Support Questions
Find answers, ask questions, and share your expertise
Announcements
Alert: Welcome to the Unified Cloudera Community. Former HCC members be sure to read and learn how to activate your account here.

How to run SparkSQL (that accesses Hive) jobs with Oozie?

How to run SparkSQL (that accesses Hive) jobs with Oozie?

New Contributor

I all,

in the last few days I coded SparkSQL (v 1.3.0) that accesses Hive tables.

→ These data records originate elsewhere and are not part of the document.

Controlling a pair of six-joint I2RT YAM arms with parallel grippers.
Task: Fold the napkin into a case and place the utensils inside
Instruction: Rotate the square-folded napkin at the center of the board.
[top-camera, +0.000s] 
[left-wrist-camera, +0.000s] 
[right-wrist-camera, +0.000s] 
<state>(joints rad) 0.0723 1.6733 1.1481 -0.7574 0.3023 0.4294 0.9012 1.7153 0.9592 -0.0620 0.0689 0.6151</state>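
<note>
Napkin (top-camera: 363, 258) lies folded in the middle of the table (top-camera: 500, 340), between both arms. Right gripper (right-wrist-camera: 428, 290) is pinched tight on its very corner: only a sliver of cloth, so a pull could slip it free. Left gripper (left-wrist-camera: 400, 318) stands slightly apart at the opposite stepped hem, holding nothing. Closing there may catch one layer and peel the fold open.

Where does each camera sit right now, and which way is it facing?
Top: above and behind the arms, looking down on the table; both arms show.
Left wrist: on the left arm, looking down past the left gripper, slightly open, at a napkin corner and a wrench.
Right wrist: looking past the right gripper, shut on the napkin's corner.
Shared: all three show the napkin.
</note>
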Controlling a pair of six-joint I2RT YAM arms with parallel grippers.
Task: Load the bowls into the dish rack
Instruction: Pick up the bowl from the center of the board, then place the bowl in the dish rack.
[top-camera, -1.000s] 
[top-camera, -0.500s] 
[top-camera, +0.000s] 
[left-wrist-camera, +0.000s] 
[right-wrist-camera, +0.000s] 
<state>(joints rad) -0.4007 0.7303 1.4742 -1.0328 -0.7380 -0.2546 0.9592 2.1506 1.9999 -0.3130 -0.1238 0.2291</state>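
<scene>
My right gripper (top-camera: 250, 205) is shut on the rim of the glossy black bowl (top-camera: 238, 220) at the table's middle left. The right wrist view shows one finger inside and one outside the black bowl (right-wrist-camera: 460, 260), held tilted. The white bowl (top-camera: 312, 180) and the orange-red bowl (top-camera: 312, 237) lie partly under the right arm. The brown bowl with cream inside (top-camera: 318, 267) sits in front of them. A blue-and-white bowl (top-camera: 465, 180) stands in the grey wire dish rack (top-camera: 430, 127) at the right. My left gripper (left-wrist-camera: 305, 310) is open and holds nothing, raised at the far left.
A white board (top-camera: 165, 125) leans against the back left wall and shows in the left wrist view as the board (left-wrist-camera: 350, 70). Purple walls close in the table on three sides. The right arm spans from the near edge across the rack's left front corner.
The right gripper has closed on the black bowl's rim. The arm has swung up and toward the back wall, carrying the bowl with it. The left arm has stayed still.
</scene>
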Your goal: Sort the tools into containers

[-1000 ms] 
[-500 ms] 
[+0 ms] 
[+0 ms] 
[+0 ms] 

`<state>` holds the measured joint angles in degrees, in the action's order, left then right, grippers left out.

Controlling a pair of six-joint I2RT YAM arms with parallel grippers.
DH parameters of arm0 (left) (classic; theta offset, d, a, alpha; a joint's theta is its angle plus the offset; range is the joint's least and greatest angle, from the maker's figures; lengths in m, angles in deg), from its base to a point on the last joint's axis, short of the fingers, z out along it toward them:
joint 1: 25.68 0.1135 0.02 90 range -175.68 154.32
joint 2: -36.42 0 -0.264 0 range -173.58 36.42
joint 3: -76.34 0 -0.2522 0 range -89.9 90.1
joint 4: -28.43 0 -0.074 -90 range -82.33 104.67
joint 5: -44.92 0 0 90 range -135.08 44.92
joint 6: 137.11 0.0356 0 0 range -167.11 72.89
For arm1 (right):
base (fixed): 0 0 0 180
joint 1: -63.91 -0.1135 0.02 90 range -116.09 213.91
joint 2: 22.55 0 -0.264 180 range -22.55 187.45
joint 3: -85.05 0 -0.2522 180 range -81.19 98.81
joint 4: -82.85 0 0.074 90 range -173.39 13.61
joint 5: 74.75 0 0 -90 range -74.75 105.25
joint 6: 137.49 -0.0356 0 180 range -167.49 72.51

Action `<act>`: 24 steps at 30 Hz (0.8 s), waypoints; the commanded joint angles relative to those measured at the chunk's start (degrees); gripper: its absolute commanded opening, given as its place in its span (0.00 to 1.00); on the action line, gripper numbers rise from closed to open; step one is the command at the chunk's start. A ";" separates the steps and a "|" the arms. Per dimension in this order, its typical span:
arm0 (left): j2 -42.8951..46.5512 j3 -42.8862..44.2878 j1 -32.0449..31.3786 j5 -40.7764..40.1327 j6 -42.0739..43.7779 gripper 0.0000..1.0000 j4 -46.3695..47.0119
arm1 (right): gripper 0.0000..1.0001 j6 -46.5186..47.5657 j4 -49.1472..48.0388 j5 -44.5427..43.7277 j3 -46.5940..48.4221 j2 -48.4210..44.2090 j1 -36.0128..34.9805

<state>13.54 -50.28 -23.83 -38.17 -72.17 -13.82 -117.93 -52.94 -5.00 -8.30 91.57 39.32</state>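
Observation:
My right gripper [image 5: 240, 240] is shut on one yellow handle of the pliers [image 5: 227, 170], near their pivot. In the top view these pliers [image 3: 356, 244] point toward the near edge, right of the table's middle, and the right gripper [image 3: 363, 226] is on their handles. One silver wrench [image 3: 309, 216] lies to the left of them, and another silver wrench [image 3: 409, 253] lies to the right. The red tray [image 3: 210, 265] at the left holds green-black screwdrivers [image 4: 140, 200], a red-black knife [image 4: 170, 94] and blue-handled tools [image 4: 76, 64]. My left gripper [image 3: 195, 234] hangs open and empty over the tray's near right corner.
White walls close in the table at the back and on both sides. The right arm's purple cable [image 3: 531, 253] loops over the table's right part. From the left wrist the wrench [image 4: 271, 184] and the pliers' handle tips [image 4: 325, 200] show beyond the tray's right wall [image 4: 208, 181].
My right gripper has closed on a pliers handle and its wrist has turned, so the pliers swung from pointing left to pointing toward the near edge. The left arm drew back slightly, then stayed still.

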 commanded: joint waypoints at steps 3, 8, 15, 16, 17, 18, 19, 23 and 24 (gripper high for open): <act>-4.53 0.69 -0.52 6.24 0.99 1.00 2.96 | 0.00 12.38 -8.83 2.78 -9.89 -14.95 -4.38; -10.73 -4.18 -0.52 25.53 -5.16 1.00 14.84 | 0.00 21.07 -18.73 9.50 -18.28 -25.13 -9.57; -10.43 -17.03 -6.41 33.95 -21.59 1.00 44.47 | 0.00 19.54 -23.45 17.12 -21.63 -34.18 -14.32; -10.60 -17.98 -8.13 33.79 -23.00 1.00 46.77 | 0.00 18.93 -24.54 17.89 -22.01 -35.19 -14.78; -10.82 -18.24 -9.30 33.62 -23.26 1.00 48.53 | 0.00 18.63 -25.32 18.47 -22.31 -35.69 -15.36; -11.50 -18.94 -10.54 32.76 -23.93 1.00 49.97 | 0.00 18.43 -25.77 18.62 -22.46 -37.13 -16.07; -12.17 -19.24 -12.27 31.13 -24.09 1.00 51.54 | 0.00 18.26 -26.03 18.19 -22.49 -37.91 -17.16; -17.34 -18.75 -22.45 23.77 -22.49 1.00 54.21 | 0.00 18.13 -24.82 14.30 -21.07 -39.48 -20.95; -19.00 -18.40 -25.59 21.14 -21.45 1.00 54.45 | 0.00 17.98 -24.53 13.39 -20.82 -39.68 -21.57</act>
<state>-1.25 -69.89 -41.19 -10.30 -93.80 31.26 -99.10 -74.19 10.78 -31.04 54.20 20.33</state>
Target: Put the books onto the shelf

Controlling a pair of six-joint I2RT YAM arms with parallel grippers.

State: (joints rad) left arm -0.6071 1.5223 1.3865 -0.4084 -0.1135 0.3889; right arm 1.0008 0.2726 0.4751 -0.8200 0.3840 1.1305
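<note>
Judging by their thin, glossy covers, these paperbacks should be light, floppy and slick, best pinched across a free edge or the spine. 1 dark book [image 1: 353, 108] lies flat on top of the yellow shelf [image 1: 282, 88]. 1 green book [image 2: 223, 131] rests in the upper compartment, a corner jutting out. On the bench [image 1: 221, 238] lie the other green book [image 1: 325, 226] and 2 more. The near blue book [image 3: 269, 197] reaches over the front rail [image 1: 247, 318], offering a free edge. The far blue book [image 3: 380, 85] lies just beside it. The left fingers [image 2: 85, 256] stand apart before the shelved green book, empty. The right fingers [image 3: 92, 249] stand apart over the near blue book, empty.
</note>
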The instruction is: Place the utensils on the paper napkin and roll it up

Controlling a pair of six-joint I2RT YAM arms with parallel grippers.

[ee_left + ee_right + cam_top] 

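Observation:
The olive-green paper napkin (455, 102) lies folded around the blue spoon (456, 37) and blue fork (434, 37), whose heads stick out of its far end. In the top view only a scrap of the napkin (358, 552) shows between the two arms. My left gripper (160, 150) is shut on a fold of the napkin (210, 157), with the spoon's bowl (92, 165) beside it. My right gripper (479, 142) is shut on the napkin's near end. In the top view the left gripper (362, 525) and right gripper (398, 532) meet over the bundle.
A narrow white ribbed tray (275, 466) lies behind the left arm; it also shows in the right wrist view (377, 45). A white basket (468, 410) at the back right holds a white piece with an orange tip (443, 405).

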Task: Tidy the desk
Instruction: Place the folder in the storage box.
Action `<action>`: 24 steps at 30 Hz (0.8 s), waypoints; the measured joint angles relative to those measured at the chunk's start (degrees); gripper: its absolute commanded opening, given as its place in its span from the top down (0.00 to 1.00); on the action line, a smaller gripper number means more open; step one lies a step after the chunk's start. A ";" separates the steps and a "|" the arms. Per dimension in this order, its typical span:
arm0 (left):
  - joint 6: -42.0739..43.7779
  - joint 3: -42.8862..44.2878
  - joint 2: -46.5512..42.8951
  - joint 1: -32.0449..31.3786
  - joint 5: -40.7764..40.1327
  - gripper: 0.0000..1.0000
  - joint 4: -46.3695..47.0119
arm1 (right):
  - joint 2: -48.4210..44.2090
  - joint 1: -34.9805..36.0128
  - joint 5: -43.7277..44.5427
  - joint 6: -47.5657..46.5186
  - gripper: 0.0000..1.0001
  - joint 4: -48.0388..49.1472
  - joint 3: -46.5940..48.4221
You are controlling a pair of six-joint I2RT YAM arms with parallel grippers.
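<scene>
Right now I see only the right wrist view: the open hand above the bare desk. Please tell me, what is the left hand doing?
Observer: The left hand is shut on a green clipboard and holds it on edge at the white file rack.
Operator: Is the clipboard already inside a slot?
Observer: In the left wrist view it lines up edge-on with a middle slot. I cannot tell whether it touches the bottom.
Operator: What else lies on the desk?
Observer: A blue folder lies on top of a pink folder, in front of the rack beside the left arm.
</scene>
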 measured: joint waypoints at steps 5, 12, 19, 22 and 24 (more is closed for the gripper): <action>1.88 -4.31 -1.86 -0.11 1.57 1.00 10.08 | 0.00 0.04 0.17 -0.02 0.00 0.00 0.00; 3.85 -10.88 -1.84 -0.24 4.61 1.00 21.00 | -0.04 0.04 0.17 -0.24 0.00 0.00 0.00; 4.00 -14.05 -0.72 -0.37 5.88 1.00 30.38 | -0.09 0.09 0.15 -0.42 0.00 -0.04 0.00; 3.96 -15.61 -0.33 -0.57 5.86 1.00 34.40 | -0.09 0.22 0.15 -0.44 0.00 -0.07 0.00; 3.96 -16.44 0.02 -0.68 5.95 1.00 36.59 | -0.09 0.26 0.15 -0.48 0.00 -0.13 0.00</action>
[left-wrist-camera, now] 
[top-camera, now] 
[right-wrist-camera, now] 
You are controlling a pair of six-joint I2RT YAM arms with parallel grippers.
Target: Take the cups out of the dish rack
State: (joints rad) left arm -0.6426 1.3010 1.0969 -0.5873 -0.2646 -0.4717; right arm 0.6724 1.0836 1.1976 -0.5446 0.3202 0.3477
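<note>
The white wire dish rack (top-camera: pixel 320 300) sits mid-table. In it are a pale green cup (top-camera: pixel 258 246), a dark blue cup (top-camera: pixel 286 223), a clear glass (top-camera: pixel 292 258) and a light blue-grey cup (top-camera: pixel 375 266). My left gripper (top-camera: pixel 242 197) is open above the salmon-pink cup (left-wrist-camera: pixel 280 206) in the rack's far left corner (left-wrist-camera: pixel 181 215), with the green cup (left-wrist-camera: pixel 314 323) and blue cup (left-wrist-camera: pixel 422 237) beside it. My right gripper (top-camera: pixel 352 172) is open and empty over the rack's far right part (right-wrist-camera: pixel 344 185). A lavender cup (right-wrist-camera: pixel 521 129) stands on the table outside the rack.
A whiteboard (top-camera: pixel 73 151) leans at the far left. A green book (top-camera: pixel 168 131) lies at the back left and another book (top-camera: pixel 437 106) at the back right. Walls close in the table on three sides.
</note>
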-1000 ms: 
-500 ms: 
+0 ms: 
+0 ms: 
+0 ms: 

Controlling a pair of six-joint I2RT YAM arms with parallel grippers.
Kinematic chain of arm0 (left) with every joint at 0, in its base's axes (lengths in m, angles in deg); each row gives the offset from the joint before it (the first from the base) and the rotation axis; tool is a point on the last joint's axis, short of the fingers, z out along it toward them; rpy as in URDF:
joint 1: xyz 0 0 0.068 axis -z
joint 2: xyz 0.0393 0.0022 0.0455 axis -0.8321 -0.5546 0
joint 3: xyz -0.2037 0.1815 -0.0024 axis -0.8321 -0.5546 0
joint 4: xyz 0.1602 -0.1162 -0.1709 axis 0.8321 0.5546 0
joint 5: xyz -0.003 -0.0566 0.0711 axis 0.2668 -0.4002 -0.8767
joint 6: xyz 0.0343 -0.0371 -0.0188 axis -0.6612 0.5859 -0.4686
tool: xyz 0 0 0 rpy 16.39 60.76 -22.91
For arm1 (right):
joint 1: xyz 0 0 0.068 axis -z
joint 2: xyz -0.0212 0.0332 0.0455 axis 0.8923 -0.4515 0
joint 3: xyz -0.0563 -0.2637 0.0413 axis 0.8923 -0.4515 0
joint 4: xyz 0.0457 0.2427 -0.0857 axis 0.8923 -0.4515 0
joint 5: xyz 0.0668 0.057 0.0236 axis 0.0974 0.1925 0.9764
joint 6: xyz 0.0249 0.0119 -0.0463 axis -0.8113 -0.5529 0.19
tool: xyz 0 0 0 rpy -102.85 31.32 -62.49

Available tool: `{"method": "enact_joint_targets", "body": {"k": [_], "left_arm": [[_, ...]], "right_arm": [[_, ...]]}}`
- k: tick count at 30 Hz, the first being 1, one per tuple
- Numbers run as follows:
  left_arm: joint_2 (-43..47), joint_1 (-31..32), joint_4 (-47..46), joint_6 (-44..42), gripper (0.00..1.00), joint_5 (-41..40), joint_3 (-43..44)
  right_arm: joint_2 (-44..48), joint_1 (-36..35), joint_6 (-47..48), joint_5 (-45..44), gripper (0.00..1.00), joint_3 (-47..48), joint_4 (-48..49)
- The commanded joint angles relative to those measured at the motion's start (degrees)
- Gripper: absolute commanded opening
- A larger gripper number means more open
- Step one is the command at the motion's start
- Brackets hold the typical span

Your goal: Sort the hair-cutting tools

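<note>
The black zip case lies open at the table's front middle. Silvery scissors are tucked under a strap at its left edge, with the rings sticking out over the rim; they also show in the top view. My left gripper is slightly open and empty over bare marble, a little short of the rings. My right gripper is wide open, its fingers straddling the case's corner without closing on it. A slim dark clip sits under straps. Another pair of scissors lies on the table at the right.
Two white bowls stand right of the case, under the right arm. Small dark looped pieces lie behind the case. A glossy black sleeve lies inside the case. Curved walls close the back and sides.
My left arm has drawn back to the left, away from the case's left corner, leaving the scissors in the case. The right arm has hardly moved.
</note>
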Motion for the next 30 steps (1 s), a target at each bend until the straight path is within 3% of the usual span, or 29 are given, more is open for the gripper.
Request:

On my CDH 5.4.7, when I run the job with the command line spark-submit the job runs perfectly.

 

But I need to run this job through Oozie 4.1, so I created an Oozie workflow with Hue. Here my spark action:

 

 <action name="spark-339a">
        <spark xmlns="uri:oozie:spark-action:0.1">
            <job-tracker>${jobTracker}</job-tracker>
            <name-node>${nameNode}</name-node>
            <configuration>
                <property>
                    <name></name>
                    <value></value>
                </property>
            </configuration>
            <master>yarn-client</master>
            <mode>client</mode>
            <name>MySpark</name>
              <class>com.pinto.Application</class>
            <jar>/var/lib/hue/dwh-cloudera-etl.jar</jar>
              <arg></arg>
        </spark>
        <ok to="End"/>
        <error to="Kill"/>
    </action>

 Now, running the Oozie workflow I have this error:

 

Failing Oozie Launcher, Main class [org.apache.oozie.action.hadoop.SparkMain], main() threw exception, 
org/apache/hadoop/hive/conf/HiveConf java.lang.NoClassDefFoundError: org/apache/hadoop/hive/conf/HiveConf

I've read a lot of posts with this issue with several suggested solutions. Apparently the better one suggests to set the following workflow variable:

 

 

oozie.action.sharelib.for.spark spark,hcatalog

but now, I have a new exception:

 

Failing Oozie Launcher, Main class [org.apache.oozie.action.hadoop.SparkMain], main() threw exception, java.lang.RuntimeException: 
Unable to instantiate org.apache.hadoop.hive.ql.metadata.SessionHiveMetaStoreClient
  java.lang.RuntimeException: java.lang.RuntimeException: Unable to instantiate org.apache.hadoop.hive.ql.metadata.SessionHiveMetaStoreClient
...
Caused by: java.lang.NoClassDefFoundError: org/antlr/runtime/RecognitionException at java.lang.Class.forName0(Native Method)

 

Can someone suggests me the best way to instrument the CLASSPATH with the missing Hive jars?

 

Thank you in advance!

 

Michele